Healthy sleep habits

So, how do can you get enough sleep? Is it as simple as adding Swisse sleep supplements to your routine, or having a glass of honey and lemon tea before bed?

Here are a few tips to help shape the way you sleep:

  1. Reject sleep scepticism. I have noticed a concerning cultural trend, especially among young professionals. It’s the idea that sleeplessness is somehow a badge of honour or a perfect picture of productivity. I call this sleep scepticism, and it’s frankly dangerous. Not only does it negatively impact your health and our society for all the reasons I’ve outlined above, but it also gives the impression that your identity is based solely on your productivity. Here’s a liberating truth: you are more than what your boss thinks of you, or how much revenue your business takes in, or how often you get promoted. Sorry to get preachy on you!
  2. Limit technology use before bed. We live in an information economy. But perhaps we could better describe it as a distraction economy. All our devices are designed to harvest the most valuable resource in the world: our attention. This means that our technology – especially our phones – can disrupt the natural processes that help us sleep well. In addition to this, the unnatural blue light from the phones can lead to poorer sleep quality and greater difficulty in getting to sleep.
  3. Avoid caffeine for four to six hours – or even longer! – before bed. This point probably surprises nobody, but it might be the gentle reminder that you need. A flat white at sundown might feel like just what you need … but you will still be feeling the effects when you climb into bed.
  4. Build a healthy sleep routine. Routine helps your brain relax and creates the psychological cues that can help you get to sleep in an easier manner. This might include showering, brushing your teeth, reading, taking a Swisse sleep supplement, meditating, etc. It doesn’t matter so much what the components are, so long as they are consistent each day.

What about supplements?

People often ask me about supplements. Will they help? I always tell people that the answer is built into the name: such products are designed to supplement good sleep habits rather than replace them.

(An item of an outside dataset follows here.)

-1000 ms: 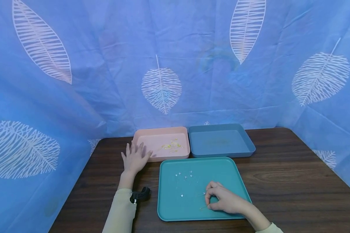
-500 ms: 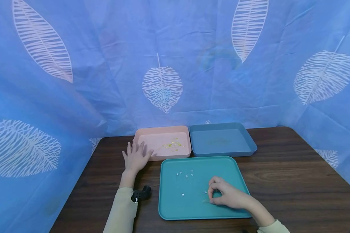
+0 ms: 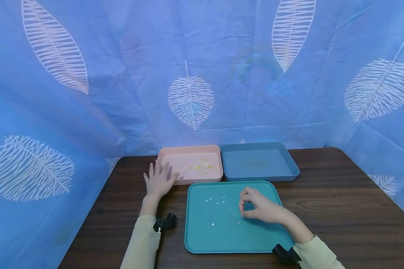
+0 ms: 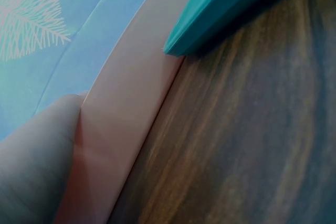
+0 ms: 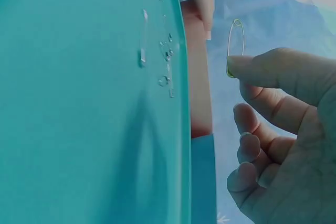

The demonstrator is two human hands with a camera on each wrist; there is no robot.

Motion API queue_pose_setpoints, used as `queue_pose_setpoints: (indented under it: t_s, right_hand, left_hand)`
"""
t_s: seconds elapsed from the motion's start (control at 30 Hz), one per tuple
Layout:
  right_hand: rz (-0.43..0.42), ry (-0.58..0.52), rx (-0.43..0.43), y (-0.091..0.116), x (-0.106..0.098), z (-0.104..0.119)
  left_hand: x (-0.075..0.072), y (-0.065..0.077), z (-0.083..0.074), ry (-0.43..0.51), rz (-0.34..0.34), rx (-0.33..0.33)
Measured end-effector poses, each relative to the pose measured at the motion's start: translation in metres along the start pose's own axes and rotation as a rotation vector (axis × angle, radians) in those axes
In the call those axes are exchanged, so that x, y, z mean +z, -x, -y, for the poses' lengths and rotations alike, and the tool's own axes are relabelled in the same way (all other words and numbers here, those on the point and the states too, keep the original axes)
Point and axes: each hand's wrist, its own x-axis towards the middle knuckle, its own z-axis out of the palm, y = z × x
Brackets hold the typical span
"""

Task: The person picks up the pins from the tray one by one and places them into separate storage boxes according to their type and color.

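Between thumb and index finger, my right hand (image 3: 260,207) pinches a gold safety pin (image 5: 235,45), held up above the teal tray (image 3: 229,241). In the right wrist view the pin's coil end points up and its clasp end sits in the fingertips. Several silver safety pins (image 5: 143,40) lie scattered on the teal tray. My left hand (image 3: 159,182), fingers spread, rests at the near left corner of the pink tray (image 3: 175,150); its thumb (image 4: 39,150) touches the tray's wall in the left wrist view. Several gold safety pins (image 3: 202,166) lie inside the pink tray.
A blue tray (image 3: 259,175) stands right of the pink one, behind the teal tray. All three are on a dark wooden table (image 3: 340,201). A blue curtain (image 3: 242,104) with white leaf prints hangs behind and at the sides.
My right hand has risen from the teal tray's surface and moved away from me, carrying the gold safety pin. The left hand stays at the pink tray; the head view has shifted slightly.
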Motion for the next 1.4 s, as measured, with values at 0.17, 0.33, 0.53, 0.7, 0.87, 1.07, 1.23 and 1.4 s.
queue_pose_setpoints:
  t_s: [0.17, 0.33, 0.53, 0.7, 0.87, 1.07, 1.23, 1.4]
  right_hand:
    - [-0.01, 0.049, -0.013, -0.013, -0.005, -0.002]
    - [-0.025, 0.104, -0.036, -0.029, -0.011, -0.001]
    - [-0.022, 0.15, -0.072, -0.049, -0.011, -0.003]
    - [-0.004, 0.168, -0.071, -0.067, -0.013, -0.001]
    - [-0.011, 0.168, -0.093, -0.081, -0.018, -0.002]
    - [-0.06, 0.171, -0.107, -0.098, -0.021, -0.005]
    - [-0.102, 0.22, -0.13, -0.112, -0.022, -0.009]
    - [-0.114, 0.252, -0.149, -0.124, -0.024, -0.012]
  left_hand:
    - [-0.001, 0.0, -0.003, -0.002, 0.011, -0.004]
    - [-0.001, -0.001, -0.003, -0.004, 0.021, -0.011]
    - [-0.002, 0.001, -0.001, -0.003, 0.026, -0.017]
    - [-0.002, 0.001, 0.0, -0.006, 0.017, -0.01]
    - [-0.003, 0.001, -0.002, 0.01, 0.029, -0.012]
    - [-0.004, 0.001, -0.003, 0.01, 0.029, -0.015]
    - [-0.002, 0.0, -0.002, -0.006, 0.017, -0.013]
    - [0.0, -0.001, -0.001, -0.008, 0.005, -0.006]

The Swisse Sleep Ultiboost, for example, can help to calm you before sleep and reduce tension, restlessness, and the other things that stand in the way of a good night of sleep. Of course, always read the label and other instructions, and consult your doctor if symptoms persist or if you have other ongoing concerns.

Sleep like you’re paid to do it

Sleep like you’re paid to do it takes seriously the restorative power of sleep. This might sound a bit tacky, but the sleep like you’re paid to do it means that you see sleep both as a gift to enjoy and as serious business. You wouldn’t cancel or an important meeting at work, so don’t cancel on sleep.

The truth is, advice is easy given than taken. That’s something Shakespeare was very aware of: it’s Ophelia’s point in Hamlet when her brother Laertes dishes out trite words of wisdom, and it’s Portia’s point in The Merchant of Venice when her servant Nerissa gives her some tips on how to live well.

I’m guilty of this. Sleep like you’re paid to do it, is what I say … sleep when you can is what I do. I often live as though sleep is a) a necessary evil, b) an optional extra, or c) a luxury that I can enjoy at some later point in life. 

I have to fight this temptation, and so should you. Sleep is one of the best things you can do for your wellbeing, and it is well worth the investment.